> **TASK PROMPT**
Restrict the output to the lines below starting at the one that contains "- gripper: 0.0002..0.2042" and ending at the one that contains "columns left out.", and restate them word for word, both ends included.

> **RECORDS TO USE**
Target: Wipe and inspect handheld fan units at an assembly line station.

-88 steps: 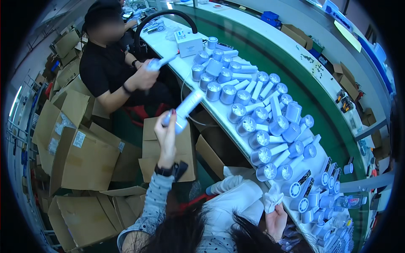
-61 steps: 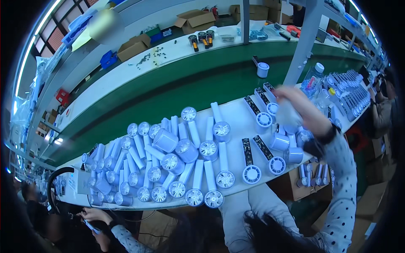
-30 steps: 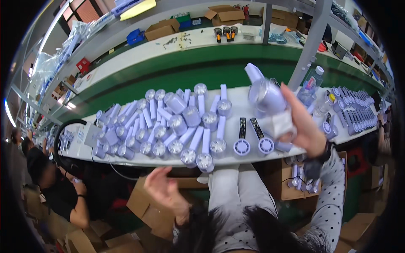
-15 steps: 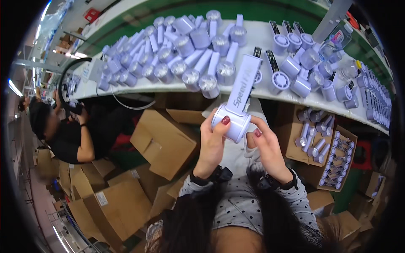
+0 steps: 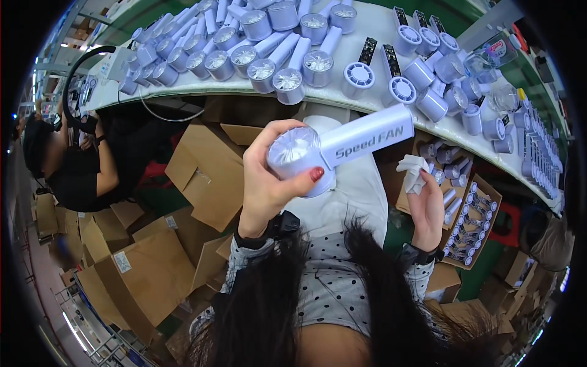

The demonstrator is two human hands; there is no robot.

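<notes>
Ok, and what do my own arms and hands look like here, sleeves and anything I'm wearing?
Your left hand and right hand are both ungloved, with glossy dark red polish on the left thumbnail. Your left sleeve and right sleeve are pale with dark polka dots. Each wrist carries something black: a left band and a right band, both partly hidden.

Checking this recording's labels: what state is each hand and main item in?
Left hand: closed around held fan
Held fan: handle angled right
Right hand: pinching white cloth
White cloth: crumpled
Bare-board fans: circuit boards exposed
Yellow-capped bottle: cap on
Lower-right carton: open, holding fan parts
</notes>
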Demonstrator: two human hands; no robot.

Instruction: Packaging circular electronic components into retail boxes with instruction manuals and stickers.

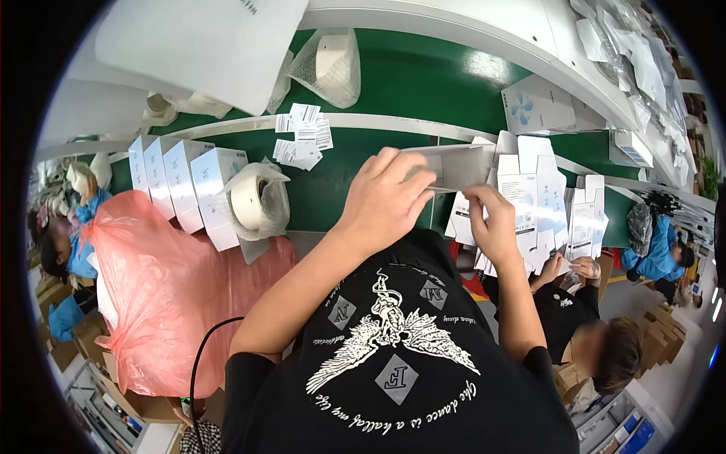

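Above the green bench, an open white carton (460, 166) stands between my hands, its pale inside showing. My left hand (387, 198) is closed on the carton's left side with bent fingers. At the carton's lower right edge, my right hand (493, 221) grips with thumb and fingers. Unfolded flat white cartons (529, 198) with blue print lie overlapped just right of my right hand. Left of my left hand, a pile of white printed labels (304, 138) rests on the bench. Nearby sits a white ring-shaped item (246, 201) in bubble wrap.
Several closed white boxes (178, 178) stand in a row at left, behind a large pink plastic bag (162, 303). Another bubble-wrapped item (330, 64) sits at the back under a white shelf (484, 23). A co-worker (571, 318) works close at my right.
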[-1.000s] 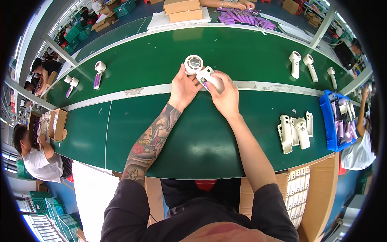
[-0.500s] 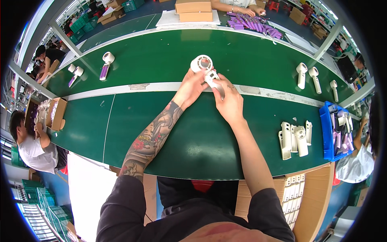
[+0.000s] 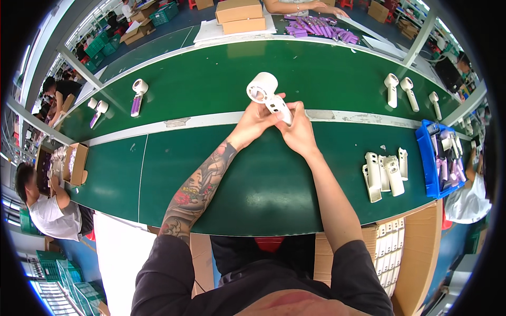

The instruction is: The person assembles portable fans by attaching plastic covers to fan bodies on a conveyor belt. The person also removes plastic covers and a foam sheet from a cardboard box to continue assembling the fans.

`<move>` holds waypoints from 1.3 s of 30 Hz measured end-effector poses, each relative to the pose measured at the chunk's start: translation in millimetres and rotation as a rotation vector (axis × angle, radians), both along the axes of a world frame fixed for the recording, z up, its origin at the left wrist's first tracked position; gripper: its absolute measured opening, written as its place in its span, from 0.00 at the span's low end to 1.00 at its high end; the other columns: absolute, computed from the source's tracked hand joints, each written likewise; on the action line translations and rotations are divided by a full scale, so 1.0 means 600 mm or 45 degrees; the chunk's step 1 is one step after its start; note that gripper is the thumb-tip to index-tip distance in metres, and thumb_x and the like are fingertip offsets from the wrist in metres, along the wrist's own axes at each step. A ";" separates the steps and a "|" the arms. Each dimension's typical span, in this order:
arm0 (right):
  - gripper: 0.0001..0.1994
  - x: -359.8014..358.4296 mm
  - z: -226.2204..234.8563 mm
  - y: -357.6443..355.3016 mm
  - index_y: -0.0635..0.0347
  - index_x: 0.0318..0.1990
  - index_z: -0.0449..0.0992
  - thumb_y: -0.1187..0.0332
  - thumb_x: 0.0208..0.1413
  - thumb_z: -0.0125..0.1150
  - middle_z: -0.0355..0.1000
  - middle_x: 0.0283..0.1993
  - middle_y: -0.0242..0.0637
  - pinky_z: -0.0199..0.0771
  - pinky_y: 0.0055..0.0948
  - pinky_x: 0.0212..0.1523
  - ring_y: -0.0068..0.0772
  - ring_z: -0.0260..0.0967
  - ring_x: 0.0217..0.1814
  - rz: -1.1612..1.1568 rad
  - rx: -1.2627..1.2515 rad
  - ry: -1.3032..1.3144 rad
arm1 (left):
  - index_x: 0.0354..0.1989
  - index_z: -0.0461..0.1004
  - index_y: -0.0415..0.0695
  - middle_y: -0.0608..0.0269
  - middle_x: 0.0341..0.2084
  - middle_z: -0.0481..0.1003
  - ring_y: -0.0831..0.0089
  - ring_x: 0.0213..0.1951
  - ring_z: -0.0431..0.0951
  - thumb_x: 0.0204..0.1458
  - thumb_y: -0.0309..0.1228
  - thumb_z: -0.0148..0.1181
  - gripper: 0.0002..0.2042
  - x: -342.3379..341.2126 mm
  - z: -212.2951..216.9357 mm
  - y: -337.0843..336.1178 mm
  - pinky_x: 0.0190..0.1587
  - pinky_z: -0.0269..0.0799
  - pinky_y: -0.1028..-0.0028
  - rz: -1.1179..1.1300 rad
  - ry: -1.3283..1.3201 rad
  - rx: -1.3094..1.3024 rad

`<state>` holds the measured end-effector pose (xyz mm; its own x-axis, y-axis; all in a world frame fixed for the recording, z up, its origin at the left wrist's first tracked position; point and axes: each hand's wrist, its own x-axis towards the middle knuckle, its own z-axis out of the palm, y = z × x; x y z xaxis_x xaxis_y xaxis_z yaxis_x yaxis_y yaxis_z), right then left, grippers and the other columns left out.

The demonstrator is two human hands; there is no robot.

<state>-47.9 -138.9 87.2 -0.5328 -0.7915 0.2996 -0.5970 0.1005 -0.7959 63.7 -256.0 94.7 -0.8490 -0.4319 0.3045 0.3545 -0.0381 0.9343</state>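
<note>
Over the white strip in the middle of the bench, both my hands grip a white handheld fan (image 3: 262,86) with a wide round head. My left hand (image 3: 253,120) is closed around the handle just under the head, its thumb along the side. My right hand (image 3: 299,130) pinches the lower end of the white handle cover (image 3: 278,107), which has dark oval openings and lies along the handle. Fingers hide whether the cover sits fully flush.
Several white handle shells (image 3: 383,174) lie at right beside a blue bin (image 3: 432,160) of purple and white parts. Other fans stand on the green belt (image 3: 200,79). An open carton (image 3: 416,253) of shells stands below right. Co-workers sit at both sides and across.
The fan has turned in my hands, so its head shows more of its side. My right fingers have shifted to the lower end of the handle cover. The view has shifted slightly.
</note>
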 end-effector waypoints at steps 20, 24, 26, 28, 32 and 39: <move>0.15 -0.064 -0.007 0.008 0.69 0.53 0.66 0.68 0.66 0.56 0.76 0.42 0.48 0.79 0.34 0.37 0.39 0.78 0.34 0.810 -0.427 -1.722 | 0.55 0.69 0.33 0.50 0.41 0.76 0.66 0.45 0.77 0.70 0.35 0.42 0.17 -0.007 -0.015 -0.005 0.54 0.73 0.68 0.244 -0.077 0.124; 0.16 -0.070 -0.025 0.001 0.71 0.56 0.67 0.68 0.68 0.54 0.75 0.45 0.48 0.79 0.31 0.44 0.34 0.76 0.41 0.841 -0.536 -1.736 | 0.57 0.67 0.34 0.49 0.43 0.75 0.65 0.48 0.77 0.71 0.37 0.36 0.20 -0.009 -0.024 -0.011 0.56 0.72 0.68 0.244 -0.079 0.134; 0.16 -0.046 -0.020 -0.011 0.72 0.57 0.67 0.69 0.68 0.53 0.74 0.47 0.48 0.78 0.29 0.47 0.32 0.75 0.45 0.338 -0.587 -1.407 | 0.57 0.67 0.33 0.49 0.44 0.75 0.65 0.48 0.77 0.71 0.36 0.37 0.19 -0.007 -0.022 -0.015 0.56 0.73 0.68 0.272 -0.050 0.187; 0.17 -0.041 -0.011 -0.009 0.73 0.58 0.66 0.70 0.68 0.52 0.74 0.48 0.48 0.77 0.28 0.49 0.31 0.74 0.48 0.086 -0.605 -1.221 | 0.57 0.67 0.33 0.48 0.44 0.75 0.64 0.48 0.77 0.71 0.35 0.38 0.18 -0.006 -0.022 -0.014 0.56 0.73 0.68 0.274 -0.029 0.217; 0.16 -0.054 0.012 0.009 0.71 0.59 0.69 0.73 0.68 0.51 0.73 0.51 0.47 0.73 0.25 0.52 0.28 0.70 0.52 -0.113 -0.810 -1.198 | 0.55 0.69 0.35 0.52 0.42 0.76 0.66 0.47 0.78 0.69 0.31 0.44 0.14 -0.017 -0.025 -0.009 0.56 0.72 0.71 0.305 -0.066 0.170; 0.15 -0.131 0.094 0.104 0.65 0.56 0.74 0.77 0.65 0.50 0.76 0.50 0.43 0.74 0.25 0.48 0.30 0.74 0.45 -0.014 -0.194 -0.647 | 0.47 0.76 0.38 0.62 0.38 0.79 0.75 0.39 0.79 0.56 0.17 0.58 0.11 -0.004 -0.029 -0.017 0.48 0.74 0.78 0.358 -0.175 -0.302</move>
<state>-126.6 -76.5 143.6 -0.6484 -0.7530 0.1124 -0.1315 -0.0346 -0.9907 61.2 -266.1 77.1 -0.7474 -0.5846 0.3157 0.1916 0.2653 0.9449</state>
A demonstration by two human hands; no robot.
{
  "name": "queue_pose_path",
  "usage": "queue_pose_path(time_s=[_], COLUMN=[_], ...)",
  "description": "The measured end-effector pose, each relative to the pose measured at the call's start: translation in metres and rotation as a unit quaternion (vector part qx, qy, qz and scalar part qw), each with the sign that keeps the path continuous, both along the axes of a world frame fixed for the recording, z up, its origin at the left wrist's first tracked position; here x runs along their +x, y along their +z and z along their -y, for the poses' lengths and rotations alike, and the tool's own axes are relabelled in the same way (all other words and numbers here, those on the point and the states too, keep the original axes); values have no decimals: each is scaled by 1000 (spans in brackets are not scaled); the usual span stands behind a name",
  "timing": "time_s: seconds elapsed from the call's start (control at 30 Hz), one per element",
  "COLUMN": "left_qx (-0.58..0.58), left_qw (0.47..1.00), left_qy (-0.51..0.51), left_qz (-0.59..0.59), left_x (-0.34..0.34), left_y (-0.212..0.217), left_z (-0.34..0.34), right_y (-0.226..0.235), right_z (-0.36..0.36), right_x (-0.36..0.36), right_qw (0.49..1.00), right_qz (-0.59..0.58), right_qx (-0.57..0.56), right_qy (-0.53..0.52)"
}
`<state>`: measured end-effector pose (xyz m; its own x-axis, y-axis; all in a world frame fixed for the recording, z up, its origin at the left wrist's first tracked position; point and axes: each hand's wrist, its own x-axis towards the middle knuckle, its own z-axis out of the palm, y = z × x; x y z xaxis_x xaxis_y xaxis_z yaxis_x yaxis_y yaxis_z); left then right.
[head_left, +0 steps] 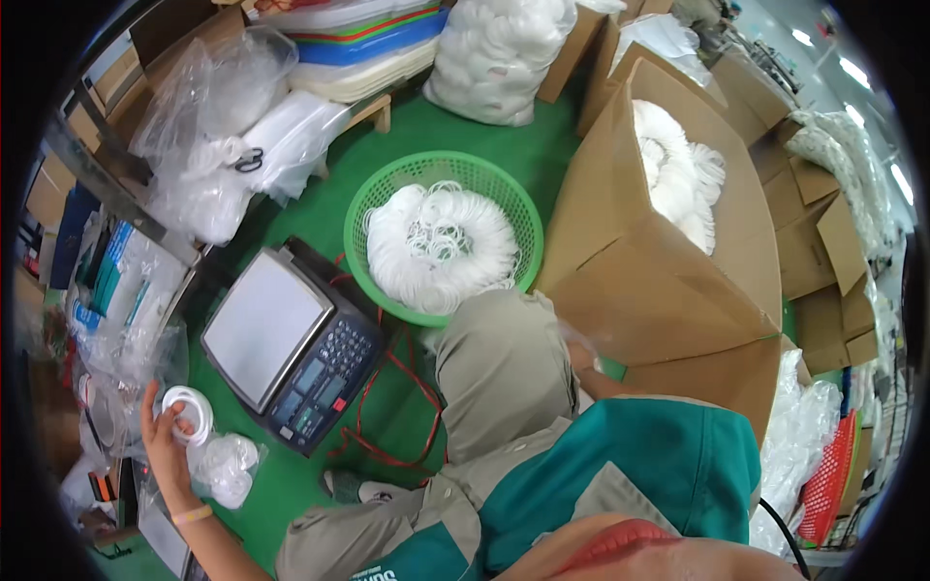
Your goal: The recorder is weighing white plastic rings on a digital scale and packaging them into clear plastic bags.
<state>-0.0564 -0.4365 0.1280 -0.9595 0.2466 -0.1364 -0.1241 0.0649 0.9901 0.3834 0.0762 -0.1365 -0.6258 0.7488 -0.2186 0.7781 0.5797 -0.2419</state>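
My left hand (167,441) is at the lower left, fingers closed around a flat white ring (187,412) held up over the green floor. Just below it lies a small clear bag of white rings (229,467). A grey weighing scale (289,345) with a keypad sits to the right of that hand. Only a sliver of my right hand (581,356) shows past my bent knee, against the flap of a big cardboard box (668,290). Something clear and thin lies by it, and its fingers are hidden.
A green mesh basket (368,208) heaped with white rings stands beyond the scale. The cardboard box holds more white rings (683,174). Red cord (412,382) loops on the floor. Clear bags (208,126), stacked trays and cartons crowd the left and back.
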Motion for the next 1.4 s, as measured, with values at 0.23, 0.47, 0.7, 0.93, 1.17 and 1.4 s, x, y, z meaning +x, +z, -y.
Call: queue_pose_path(time_s=[0.23, 0.47, 0.7, 0.93, 1.17, 1.4], left_qx=[64, -144, -14, -32, -262, -347], left_qw=[993, 943, 939, 908, 862, 831], left_qy=[-96, -253, -289, -149, -82, -150], left_qz=[5, -161, -186, -390, -425, -408], left_x=[13, 50, 124, 127, 112, 131], left_y=[28, 54, 103, 98, 122, 124], left_z=[-65, -110, -165, -176, -146, -165], right_y=[161, 343, 378, 378, 379, 345], right_z=[-15, -3, 14, 102, 127, 177], right_x=[-18, -158, -247, -292, -290, -282], right_qw=[883, 690, 607, 522, 674, 729], right_qz=[-429, -627, -483, -350, -441, -319], right_qx=[-159, -361, -593, -731, -374, -286], right_qy=[-103, -18, 216, 265, 460, 533])
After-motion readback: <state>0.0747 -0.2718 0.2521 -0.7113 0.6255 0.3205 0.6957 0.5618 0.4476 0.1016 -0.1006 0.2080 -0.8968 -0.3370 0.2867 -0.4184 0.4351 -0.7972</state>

> **REPLY TO THE EXERCISE**
  - gripper: 0.0002..0.2042
  - x: -342.3379..341.2126 mm
  - z: -212.2951..216.9357 mm
  - y: -337.0843..336.1178 mm
  - pinky_x: 0.0190..0.1587
  - pinky_z: -0.0269..0.0799
  - pinky_y: -0.1028..-0.0028
  - rz: -1.1179..1.1300 rad
  - ry: -1.3283..1.3201 rad
  - rx: -1.3094..1.3024 rad

`<state>` holds the measured end-effector pose (xyz mm; its own x-axis, y-axis; all in a world frame fixed for the recording, z up, its origin at the left wrist's first tracked position; point and axes: each hand's wrist, its own x-axis towards the middle knuckle, its own z-axis out of the palm, y = z × x; x y z xaxis_x xaxis_y xaxis_z yaxis_x yaxis_y yaxis_z), right then left, grippers and the other columns left out.

The complete answer has been given.